(About this task)
In the data below, set down exactly the lines from the one containing "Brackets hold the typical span" up to and including the one containing "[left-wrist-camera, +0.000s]". Leave the pictures out.

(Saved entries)
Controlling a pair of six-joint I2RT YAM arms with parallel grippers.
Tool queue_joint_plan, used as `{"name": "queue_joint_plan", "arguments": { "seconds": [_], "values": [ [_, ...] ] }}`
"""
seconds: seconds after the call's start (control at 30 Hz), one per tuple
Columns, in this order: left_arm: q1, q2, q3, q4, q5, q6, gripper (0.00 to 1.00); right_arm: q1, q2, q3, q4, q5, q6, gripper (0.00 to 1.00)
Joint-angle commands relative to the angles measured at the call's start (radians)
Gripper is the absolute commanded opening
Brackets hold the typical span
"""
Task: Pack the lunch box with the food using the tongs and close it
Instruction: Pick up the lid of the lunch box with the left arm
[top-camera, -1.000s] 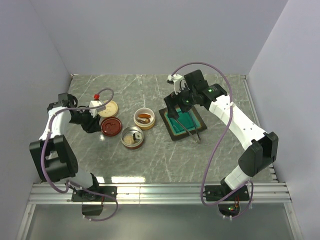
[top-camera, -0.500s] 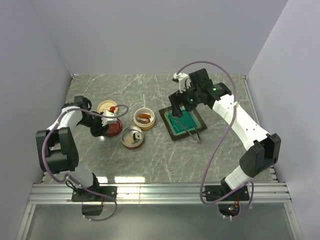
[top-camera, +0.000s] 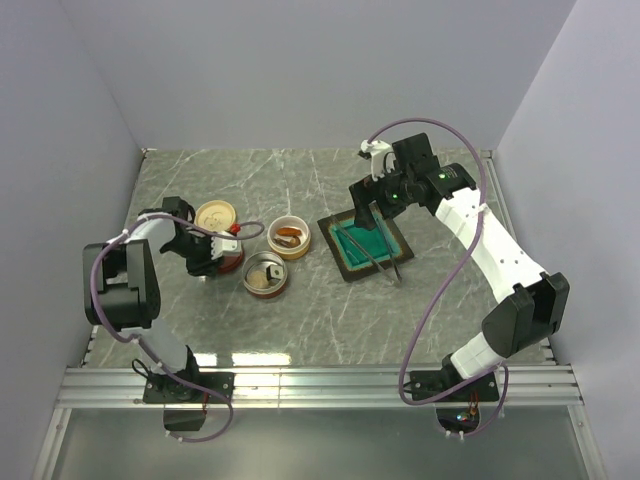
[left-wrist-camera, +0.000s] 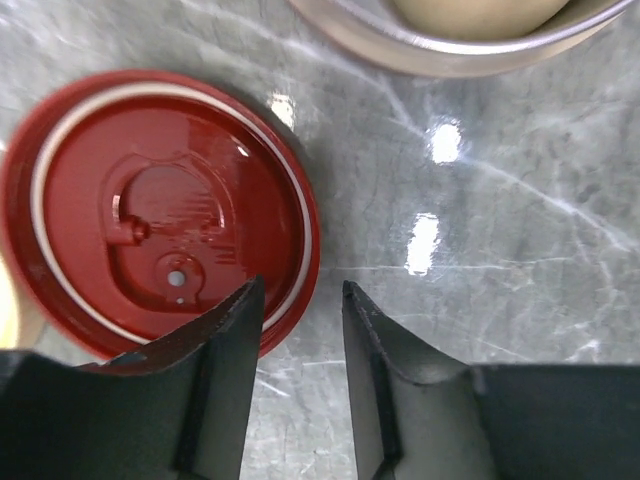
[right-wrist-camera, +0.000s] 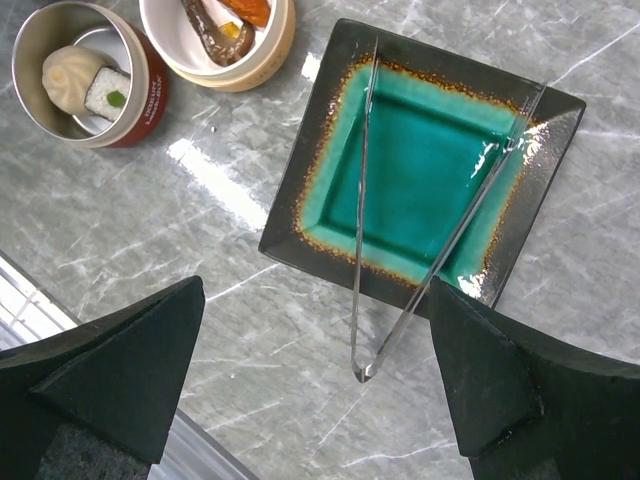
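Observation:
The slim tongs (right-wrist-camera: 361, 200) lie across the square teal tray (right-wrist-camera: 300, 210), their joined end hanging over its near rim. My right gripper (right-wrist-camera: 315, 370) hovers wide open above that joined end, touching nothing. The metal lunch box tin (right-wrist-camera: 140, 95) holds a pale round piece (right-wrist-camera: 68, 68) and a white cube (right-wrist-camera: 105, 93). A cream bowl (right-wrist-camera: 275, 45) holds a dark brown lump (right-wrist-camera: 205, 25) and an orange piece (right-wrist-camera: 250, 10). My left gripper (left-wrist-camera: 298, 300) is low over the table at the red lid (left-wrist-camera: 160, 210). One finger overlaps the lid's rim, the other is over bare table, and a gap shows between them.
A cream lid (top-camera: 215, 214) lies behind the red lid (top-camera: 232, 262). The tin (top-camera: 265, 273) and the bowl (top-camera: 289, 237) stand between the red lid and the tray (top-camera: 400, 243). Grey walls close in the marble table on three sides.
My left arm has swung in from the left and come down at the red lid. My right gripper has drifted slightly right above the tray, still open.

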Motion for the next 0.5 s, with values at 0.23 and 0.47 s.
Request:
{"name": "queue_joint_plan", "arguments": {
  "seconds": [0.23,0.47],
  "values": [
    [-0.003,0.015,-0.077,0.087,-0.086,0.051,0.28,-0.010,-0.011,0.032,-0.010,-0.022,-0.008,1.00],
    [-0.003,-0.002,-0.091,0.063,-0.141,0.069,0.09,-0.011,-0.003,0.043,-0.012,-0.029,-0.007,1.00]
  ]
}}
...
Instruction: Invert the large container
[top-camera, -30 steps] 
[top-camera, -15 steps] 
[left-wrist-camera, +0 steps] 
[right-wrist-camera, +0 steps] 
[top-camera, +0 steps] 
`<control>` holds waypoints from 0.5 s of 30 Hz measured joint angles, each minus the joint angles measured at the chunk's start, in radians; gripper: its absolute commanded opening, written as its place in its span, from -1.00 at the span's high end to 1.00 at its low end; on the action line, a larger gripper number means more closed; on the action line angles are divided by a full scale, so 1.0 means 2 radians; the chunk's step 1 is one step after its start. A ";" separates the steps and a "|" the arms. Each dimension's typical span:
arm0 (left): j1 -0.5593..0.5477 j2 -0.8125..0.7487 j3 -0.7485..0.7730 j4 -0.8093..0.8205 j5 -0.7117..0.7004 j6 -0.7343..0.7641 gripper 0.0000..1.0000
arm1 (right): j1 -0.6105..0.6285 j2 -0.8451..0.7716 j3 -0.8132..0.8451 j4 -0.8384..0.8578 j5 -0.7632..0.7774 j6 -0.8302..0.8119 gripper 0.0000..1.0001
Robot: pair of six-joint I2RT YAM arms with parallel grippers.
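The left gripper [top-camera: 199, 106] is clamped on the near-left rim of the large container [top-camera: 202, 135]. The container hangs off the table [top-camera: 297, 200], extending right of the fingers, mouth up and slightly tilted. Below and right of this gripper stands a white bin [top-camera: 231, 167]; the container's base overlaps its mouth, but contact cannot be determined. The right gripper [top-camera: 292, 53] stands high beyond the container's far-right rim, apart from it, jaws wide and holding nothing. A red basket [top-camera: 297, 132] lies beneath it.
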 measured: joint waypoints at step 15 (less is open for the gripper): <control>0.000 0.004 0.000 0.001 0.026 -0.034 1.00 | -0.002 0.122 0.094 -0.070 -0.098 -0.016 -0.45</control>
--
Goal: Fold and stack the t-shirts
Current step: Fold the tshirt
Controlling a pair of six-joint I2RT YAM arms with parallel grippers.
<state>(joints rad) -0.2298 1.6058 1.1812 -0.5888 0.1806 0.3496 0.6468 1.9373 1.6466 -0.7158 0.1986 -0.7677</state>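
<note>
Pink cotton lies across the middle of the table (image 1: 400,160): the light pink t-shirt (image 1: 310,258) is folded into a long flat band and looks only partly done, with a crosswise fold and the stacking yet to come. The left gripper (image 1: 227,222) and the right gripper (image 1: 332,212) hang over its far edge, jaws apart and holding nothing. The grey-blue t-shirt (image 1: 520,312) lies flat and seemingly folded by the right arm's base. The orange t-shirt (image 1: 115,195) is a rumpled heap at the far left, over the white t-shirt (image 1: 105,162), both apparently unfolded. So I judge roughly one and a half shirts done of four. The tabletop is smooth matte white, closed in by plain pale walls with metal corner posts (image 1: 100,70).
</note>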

(Solution for this exercise)
Brackets hold the typical span
"""
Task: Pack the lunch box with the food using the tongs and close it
Instruction: Pick up the lid of the lunch box with the left arm
[top-camera, -1.000s] 
[top-camera, -0.500s] 
[top-camera, +0.000s] 
[left-wrist-camera, +0.000s] 

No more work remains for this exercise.